■ Work task ■
The first line to keep is the one containing "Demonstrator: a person"; restate it and all lines after it through the end of the material, word for word and nothing else.

■ Data segment ■
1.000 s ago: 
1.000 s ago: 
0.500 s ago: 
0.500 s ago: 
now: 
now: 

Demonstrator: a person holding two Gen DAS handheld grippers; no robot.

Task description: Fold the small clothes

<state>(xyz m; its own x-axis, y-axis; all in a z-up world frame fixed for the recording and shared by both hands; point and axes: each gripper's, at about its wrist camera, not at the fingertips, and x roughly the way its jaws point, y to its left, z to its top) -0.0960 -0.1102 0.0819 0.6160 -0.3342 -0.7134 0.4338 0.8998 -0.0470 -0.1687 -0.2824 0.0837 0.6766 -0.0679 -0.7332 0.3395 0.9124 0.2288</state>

■ Answer box ■
Demonstrator: a person holding two Gen DAS handheld grippers; no robot.

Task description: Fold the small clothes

<state>(xyz m; its own x-axis, y-axis; all in a z-up world frame fixed for the recording and shared by both hands; point and axes: each gripper's, at about its wrist camera, not at the fingertips, and x roughly the way its jaws point, y to its left, z to its top) -0.0960 -0.1102 0.0819 0.6160 -0.3342 -0.7134 0.4338 0.8998 -0.0470 -0.1687 -0.2824 0.0837 0.6766 -0.0679 -0.7332 0.3395 0.9124 0.2288</state>

The exercise requires nothing more than what has been given.